Regia di Liz Garbus vedi scheda film
Molti ricorderanno il caso dei femminicidi di Ciudad Juárez, località messicana dove qualche anno fa furono scoperti i resti di oltre trecento donne, uccise in circostanze misteriose e per motivi slegati dalla guerra tra bande per il controllo del mercato della droga. Oltre all'assenza di un mandante, il comune denominatore degli omicidi fu la giovane età delle donne e il movente attribuito ad aggressioni a sfondo sessuale. Fatte le debite distanze, ma restando nell’ambito della cronaca nera, “Lost Girls” di Liz Garbus ripropone su scala ridotta lo stesso scenario, raccontando la storia vera di Mari Gilbert (una ottima Amy Ryan), impegnata a fare luce sulla scomparsa della figlia Shannen, resasi irreperibile nello stesso luogo, una piccola cittadina dello stato di New York, in cui poco dopo vengono ritrovati i cadaveri di altre giovani prostitute.
Forte di una letteratura cinematografica che della narrazione incentrata sulla figura del serial killer ha creato uno dei generi più trasversali possibili, frequentato tanto dal cinema commerciale quanto da quello più autoriale, Liz Garbus compie un'operazione che si pone esattamente nel mezzo dei due modelli.

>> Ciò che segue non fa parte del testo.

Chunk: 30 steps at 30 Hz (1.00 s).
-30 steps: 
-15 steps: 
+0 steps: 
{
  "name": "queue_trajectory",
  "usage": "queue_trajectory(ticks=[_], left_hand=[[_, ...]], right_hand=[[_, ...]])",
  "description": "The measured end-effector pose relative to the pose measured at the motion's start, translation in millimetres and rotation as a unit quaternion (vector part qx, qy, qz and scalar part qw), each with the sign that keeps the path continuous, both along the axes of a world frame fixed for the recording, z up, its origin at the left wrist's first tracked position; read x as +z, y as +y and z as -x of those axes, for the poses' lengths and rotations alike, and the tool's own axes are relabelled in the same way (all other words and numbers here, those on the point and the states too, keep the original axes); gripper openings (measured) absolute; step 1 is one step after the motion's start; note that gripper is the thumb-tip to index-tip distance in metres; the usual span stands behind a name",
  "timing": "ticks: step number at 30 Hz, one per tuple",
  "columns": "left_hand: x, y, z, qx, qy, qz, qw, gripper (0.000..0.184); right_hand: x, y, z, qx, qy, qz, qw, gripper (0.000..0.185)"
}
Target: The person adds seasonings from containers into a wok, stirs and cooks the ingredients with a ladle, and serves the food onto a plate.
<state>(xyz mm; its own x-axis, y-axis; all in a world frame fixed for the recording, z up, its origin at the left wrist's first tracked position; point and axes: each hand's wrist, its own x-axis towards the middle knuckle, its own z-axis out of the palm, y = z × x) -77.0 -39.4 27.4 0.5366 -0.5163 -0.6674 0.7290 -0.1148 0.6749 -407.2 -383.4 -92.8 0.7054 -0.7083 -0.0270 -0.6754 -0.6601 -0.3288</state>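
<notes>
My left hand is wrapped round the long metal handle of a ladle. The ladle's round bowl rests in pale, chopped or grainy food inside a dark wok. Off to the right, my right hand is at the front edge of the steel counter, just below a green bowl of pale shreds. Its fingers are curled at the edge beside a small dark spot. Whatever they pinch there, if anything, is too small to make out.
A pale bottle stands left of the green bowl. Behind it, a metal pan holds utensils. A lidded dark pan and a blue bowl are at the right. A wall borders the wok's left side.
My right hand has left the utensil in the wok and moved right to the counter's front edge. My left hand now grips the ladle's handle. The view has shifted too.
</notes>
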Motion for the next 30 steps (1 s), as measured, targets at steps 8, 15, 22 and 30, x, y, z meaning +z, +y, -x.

Considerato che “Lost Girls” segnava il debutto al lungometraggio di finzione dopo i precedenti nel documentario che nel 1998 avevano fruttato alla Garbus una nomination all’Oscar per “The Farm: Angola, USA”, c’era da verificare in che modo la propensione per il reale avrebbe fatto i conti con il voyeurismo insito nella materia e con la necessità di un thriller come “Lost Girls” di rispettare le leggi dello spettacolo, dettate, nella fattispecie, dalla necessità di rilanciare la tensione attraverso la moltiplicazione di dubbi, violenza e depistaggi.In questo senso la regista riesce a trovare un compromesso che le consente da un lato la riconoscibilità del prodotto, utile a venire incontro alle aspettative degli appassionati, dall’altro di rispettare le persone coinvolte nella storia, quelle che nella realtà sono state vittime dei fatti raccontati, rimanendo sui binari di una normalità che espone i fatti senza enfatizzarli attraverso immagini a effetto (uccisioni e corpo del reato rimangono doverosamente fuori campo). In questo corrispondendo alla necessità del distributore - leggasi Netflix - di un’offerta che ne rispetti le ambizioni pluralistiche e perciò tale da non “offendere” la sensibilità degli abbonati. In questa maniera a farla da padrone nell’indagine svolta parallelamente dalla madre coraggio e dagli agenti di polizia - capitanati da un Gabriel Byrne a cui spetta il compito di rappresentare l’impotenza di non riuscire a dipanare il mistero nascosto dietro la terribile tragedia - non sono le azioni messe in campo - poche e mal organizzate - ma la cinetica dei sentimenti che scaturisce dai meccanismi di causa-effetto scatenati dalla volontà dei familiari di non arrendersi all’evidenza dei fatti.
Detto che della partita entrano a far parte in almeno due situazioni inserti tratti dai telegiornali d’epoca, utili sopratutto a confermare che quella tratta dal romanzo omonimo del giornalista investigativo Robert Koke non è una sceneggiatura frutto della fantasia degli autori, “Lost Girls” si sviluppa su una tessitura visivo/ concettuale ispirata al modello del primo “True Detective”. Senza raggiungere le stesse vette filosofiche (la protagonista del nostro film appartiene all’America degli umiliati e offesi) il film della Garbus ne ritrova le corrispondenze, facendo dei cieli plumbei e della desolazione paesaggistica tracciata da inquietanti panoramiche il riflesso dei fantasmi che agitano l’animo dei protagonisti. Nessuno dei quali, e qui risiede una delle scelte più forti del film, ha nulla da nascondere, impegnati come sono a testimoniare la cognizione del dolore e l’ineluttabile destino delle sorti umane, come sempre divise tra vittime e carnefici. Buone le prove degli attori scelti con lungimiranza in chiave antidivistica: della Ryan, ancora una volta (dopo “Baby Gone Baby”) alle prese con il personaggio di una madre destinata a perdere la figlia e, in termini di militanza e scorrettezza politica, debitrice della Mildred Hayes di “Tre manifesti a Ebbing, Missouri", e della “figlia” Thomasin Mckenzie da poco apprezzata in “Jo Jo Rabbit”.Rispetto ad altri presenti nella medesima piattaforma, “Lost Girls” è un prodotto a suo modo rigoroso e apprezzabile per la capacità di rimanere con i piedi per terra.